NEW YORK, May 15, 2023 (GLOBE NEWSWIRE) -- Stronghold Digital Mining, Inc. (NASDAQ: SDIG) (“Stronghold”, or the “Company”) announced today that it will effect a 1-for-10 reverse stock split (“Reverse Split”) of its Class A common stock, par value $0.0001 per share (“Class A Common Stock”), and Class V common stock, par value $0.0001 per share (“Class V Common Stock” and, together with the Class A Common Stock, the “Common Stock”), that will become effective on May 15, 2023, at 5:00 p.m., Eastern Time (the “Effective Time”). Stronghold’s Class A Common Stock will continue to trade on The Nasdaq Global Market (“Nasdaq”) under the symbol “SDIG” and will begin trading on a split-adjusted basis when the market opens on May 16, 2023. The new CUSIP number for the Class A Common Stock following the Reverse Split will be 86337R 202.

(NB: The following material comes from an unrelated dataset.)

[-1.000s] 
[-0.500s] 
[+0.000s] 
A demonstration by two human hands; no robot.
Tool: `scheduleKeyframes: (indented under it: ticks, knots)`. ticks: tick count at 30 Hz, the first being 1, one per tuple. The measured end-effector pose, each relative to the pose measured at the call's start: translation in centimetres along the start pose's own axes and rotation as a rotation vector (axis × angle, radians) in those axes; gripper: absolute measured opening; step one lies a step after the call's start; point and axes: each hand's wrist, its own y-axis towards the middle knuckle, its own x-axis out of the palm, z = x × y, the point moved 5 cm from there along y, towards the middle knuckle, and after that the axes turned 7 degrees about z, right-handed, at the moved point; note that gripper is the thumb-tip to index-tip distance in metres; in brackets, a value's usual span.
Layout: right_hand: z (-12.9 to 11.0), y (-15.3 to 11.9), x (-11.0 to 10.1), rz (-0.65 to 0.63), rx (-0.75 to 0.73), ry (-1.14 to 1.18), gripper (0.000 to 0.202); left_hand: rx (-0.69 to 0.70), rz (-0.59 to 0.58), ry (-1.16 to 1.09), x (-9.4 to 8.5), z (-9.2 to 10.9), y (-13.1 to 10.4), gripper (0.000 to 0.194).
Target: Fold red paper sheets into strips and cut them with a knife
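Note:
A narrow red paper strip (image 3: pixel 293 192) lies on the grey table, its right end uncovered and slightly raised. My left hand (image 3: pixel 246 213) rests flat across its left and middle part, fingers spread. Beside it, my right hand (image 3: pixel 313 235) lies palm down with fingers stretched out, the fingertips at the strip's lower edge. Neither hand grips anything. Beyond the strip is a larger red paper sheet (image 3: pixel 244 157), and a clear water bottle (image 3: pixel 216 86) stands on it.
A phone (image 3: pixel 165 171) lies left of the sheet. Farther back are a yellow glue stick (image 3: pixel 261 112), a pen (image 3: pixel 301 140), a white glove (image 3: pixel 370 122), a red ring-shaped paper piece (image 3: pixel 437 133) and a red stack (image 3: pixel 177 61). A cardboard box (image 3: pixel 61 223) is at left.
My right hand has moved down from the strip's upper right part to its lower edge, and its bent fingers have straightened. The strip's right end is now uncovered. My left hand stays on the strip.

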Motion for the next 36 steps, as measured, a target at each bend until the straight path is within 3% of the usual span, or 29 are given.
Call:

The Reverse Split is primarily intended to increase the per share market price of the Company's Class A Common Stock and bring the Company into compliance with the minimum bid price requirement for maintaining its listing on Nasdaq. To evidence compliance with this requirement, the closing bid price of the Company’s Class A Common Stock must be at least $1.00 per share for a minimum of 10 consecutive business days by May 30, 2023. The reduction in the number of issued and outstanding shares of Common Stock as a result of the Reverse Split is, absent other factors, expected to proportionately increase the market price of the Class A Common Stock to a level above the current market trading price, although there is no assurance that this will occur. Additionally, there is no assurance that the Reverse Split will allow the Company to achieve compliance with Nasdaq’s listing maintenance standard.

On January 9, 2023, the Company’s stockholders took action by written consent to authorize the Company’s board of directors (the “Board”) to effect a reverse stock split with a ratio in a range from and including one-for-two (1:2) up to one-for-ten (1:10). On May 12, 2023, the Board approved a 1-for-10 Reverse Split ratio. The Company has filed a Certificate of Amendment to the Company’s Second Amended and Restated Certificate of Incorporation (the “Charter Amendment”) to effect the Reverse Split at the Effective Time.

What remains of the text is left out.